By Jimi Coplen
As many of you have heard, our detention center is set to close on March 24th. The current employees have been put in limbo while management companies and the federal government figure out what they are going to do next. This has been a frustrating situation for all concerned.
Part of our mission at the DCOH is business retention and expansion. We care about all jobs, especially those we already have in Haskell. And, we know how difficult it is to come up with a business that creates 140 jobs in the community. That is why the DCOH and the county have been working diligently to find solutions to this problem.
We glean new information daily, but no one can give us a straight answer as to why this happened in the first place.
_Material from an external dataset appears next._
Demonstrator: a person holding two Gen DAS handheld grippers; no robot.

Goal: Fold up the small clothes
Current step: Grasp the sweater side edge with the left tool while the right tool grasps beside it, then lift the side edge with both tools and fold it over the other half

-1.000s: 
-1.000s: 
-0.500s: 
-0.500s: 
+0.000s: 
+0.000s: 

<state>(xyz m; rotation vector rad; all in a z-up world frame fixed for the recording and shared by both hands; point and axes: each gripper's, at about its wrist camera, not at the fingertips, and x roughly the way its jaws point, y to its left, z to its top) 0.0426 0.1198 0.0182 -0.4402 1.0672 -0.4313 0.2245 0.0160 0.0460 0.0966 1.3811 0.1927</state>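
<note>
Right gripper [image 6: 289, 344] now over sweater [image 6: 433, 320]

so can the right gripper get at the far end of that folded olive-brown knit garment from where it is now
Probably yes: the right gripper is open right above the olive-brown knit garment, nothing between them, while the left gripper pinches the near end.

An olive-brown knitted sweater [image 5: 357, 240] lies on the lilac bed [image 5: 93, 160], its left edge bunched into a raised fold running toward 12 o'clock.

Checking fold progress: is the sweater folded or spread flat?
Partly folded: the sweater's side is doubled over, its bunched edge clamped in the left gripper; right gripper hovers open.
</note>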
Moving forward, here are some of the challenges we are faced with:
- Management companies want a guarantee they will have detainees before they agree to take over.
- ICE (Immigration and Customs Enforcement) wants a guarantee they will have a facility fully staffed when they return.
- Employees are being laid off because there are no detainees at the facility now.
- And, the federal government has implemented a strenuous background check that makes it almost impossible to get a job at the facility.
One can easily see the predicament we are in. Our hope is that ICE will make a “deal” with a new management company this week to house their detainees in Haskell. Along with a new management company, we hope ICE will lift the strenuous hiring processes in order to get the facility staffed quickly.
We are cautiously optimistic this will be resolved, but we have no indication how long this process could take. We hope only a few weeks. On Friday, some good news came from one important ICE official in Washington D.C. He told us they have no problems utilizing Haskell, and he is working on getting us something in writing stating they will be bringing ICE detainees back. He is also working on an answer for us in relation to the long hiring process.
In the meantime, we want to brag on each person working at the Rolling Plains Detention Center (RPDC). They have done a fantastic job under very chaotic circumstances this past year. They all deserve to be applauded for their patience, long hours and tough working conditions. We can’t begin to imagine the stress this has caused them. We want to thank them for all they have done to keep the RPDC open and running smoothly.
After the set closing date, you may notice the lights are still on, security is still in place, and the facility is still in operation. There will not be detainees on the property, but it will be kept operational in anticipation of detainees coming back soon and to deter any problems with equipment, etc.